— WHAT YOU NEED TO DO —
Would you please transcribe, exactly as written, the lines of the entries below starting at the one that holds "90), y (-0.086" and ending at the one that holds "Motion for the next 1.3", both included?

— Entries taken from a collection —
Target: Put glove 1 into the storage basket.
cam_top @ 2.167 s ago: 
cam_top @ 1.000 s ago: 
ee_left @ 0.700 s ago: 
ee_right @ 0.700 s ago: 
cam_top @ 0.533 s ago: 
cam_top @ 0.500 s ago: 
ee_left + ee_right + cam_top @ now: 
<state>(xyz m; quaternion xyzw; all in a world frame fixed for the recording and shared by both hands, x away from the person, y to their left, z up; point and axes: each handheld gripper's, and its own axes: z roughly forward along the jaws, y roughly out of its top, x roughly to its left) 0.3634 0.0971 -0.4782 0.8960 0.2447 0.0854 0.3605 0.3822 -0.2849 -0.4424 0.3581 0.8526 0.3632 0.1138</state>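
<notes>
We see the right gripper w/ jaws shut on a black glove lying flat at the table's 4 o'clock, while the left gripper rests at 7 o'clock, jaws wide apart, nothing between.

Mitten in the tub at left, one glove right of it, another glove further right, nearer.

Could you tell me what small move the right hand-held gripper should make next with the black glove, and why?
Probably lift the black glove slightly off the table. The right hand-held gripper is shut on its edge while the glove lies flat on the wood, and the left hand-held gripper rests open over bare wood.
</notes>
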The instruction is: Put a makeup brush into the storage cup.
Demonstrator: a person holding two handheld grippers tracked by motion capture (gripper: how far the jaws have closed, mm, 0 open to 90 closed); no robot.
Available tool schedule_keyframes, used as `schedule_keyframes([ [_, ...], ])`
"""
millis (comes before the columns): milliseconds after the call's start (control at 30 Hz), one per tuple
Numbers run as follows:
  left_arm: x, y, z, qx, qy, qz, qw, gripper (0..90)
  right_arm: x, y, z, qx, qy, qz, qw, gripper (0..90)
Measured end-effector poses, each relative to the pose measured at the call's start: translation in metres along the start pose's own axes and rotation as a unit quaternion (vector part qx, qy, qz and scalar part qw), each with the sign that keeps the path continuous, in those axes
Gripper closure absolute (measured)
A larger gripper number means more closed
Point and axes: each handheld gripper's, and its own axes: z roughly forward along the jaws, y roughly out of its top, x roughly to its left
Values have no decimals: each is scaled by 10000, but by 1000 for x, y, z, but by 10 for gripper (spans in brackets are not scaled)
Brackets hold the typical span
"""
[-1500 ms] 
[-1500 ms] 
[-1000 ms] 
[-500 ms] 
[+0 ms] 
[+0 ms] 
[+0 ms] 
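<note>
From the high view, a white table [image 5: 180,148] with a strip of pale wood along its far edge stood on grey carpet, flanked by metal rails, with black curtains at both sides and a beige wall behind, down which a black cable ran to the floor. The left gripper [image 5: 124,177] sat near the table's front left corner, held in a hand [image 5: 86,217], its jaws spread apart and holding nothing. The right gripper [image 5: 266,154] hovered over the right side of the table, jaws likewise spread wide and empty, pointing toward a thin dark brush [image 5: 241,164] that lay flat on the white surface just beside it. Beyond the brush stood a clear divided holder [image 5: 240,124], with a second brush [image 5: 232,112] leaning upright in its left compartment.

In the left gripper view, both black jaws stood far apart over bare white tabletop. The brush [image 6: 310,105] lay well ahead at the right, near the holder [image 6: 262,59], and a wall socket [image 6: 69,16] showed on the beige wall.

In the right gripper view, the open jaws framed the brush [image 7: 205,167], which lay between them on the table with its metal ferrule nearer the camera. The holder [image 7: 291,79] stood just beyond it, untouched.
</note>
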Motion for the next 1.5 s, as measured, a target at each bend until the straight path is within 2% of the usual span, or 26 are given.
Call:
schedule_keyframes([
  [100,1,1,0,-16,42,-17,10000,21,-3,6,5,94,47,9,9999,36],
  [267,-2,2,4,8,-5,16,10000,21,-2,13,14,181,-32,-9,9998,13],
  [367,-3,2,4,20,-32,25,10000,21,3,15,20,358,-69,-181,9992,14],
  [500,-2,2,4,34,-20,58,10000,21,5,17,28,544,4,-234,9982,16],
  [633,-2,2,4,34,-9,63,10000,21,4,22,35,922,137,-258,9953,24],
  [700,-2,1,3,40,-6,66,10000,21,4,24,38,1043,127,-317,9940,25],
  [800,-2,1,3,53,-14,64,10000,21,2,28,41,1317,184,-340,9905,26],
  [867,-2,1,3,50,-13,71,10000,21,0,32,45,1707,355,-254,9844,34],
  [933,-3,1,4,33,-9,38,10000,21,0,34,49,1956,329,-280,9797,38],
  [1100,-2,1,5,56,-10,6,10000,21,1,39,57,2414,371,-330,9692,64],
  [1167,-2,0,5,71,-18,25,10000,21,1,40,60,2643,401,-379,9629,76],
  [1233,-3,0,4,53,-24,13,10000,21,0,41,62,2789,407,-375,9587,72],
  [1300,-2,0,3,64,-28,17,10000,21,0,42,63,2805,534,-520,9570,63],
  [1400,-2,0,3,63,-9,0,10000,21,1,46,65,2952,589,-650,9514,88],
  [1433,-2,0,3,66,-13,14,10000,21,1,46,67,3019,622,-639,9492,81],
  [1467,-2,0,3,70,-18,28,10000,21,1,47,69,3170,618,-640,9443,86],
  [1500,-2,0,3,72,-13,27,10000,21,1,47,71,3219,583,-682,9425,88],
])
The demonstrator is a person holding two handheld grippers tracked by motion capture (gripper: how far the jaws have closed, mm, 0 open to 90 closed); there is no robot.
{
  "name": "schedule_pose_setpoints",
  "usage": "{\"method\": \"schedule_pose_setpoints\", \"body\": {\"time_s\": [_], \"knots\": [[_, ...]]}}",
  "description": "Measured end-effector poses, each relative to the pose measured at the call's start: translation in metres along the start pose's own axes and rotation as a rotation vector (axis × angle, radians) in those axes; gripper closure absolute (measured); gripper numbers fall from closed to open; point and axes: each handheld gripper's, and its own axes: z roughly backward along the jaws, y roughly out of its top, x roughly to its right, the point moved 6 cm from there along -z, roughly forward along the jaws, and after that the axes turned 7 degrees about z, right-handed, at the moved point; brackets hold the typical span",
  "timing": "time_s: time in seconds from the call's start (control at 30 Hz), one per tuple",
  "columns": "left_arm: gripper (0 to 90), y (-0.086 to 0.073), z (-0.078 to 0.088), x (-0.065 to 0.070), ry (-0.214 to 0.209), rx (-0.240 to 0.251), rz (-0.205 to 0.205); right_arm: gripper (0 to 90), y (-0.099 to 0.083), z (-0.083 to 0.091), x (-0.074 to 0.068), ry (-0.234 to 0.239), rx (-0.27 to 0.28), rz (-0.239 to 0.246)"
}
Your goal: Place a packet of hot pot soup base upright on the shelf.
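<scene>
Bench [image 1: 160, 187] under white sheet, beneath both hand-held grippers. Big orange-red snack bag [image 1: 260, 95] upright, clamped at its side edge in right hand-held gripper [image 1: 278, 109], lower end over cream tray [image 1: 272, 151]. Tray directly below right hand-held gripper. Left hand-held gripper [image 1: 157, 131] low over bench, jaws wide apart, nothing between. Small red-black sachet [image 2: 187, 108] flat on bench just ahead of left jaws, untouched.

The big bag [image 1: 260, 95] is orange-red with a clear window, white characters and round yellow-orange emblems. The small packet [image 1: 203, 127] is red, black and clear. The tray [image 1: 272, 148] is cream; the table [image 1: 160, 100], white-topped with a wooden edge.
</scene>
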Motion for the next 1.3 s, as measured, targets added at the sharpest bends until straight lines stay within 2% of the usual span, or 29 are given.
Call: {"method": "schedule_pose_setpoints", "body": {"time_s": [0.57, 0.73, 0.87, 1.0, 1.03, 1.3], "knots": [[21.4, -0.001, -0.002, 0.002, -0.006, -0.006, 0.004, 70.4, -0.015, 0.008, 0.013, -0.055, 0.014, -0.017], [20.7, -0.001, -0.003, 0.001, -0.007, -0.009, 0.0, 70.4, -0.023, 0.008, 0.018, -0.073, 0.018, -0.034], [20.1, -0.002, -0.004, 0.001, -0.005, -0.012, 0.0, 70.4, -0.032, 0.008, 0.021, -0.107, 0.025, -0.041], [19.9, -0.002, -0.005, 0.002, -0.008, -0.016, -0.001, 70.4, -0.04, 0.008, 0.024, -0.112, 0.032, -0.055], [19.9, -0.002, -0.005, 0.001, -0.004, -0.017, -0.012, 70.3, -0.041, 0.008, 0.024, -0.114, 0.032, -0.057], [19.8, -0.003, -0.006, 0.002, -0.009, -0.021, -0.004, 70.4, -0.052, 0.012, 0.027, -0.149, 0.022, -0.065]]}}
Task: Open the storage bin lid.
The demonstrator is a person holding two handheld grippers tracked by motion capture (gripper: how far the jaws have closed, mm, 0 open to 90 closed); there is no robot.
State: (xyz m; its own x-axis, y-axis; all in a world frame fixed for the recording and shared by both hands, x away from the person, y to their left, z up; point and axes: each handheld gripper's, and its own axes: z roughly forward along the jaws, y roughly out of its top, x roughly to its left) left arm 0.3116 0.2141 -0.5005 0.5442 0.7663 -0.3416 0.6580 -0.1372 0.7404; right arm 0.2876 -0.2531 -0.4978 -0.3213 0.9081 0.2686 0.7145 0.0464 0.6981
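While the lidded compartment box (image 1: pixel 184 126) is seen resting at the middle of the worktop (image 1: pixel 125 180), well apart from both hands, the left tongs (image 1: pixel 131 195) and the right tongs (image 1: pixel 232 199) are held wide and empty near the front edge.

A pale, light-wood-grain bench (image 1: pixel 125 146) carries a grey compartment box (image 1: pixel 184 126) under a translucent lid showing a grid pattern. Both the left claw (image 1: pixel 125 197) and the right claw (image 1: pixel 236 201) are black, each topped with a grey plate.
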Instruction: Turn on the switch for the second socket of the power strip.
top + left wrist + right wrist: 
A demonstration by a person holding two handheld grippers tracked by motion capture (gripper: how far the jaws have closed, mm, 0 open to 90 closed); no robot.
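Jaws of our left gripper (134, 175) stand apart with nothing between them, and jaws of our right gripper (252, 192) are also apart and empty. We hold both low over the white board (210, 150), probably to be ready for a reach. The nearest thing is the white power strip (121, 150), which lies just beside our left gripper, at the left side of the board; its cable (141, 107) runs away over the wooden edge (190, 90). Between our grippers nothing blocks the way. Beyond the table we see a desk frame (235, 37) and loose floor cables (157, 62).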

— RESULT —
  "columns": "left_arm: gripper (0 to 90), y (-0.086 to 0.073), z (-0.078 to 0.088), x (-0.065 to 0.070), ry (-0.214 to 0.209), rx (-0.240 to 0.251), rz (-0.205 to 0.205); right_arm: gripper (0 to 90), y (-0.099 to 0.083), z (-0.083 to 0.091), x (-0.074 to 0.068), ry (-0.234 to 0.239), rx (-0.27 to 0.28), rz (-0.239 to 0.246)"
}
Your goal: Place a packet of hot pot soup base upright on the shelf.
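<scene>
Bench [image 1: 160, 187] under white sheet, beneath both hand-held grippers. Big orange-red snack bag [image 1: 260, 95] upright, clamped at its side edge in right hand-held gripper [image 1: 278, 109], lower end over cream tray [image 1: 272, 151]. Tray directly below right hand-held gripper. Left hand-held gripper [image 1: 157, 131] low over bench, jaws wide apart, nothing between. Small red-black sachet [image 2: 187, 108] flat on bench just ahead of left jaws, untouched.

The big bag [image 1: 260, 95] is orange-red with a clear window, white characters and round yellow-orange emblems. The small packet [image 1: 203, 127] is red, black and clear. The tray [image 1: 272, 148] is cream; the table [image 1: 160, 100], white-topped with a wooden edge.
</scene>
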Motion for the next 1.3 s, as measured, targets added at the sharpest bends until straight lines stay within 2% of the usual span, or 29 are given.

No more output is needed.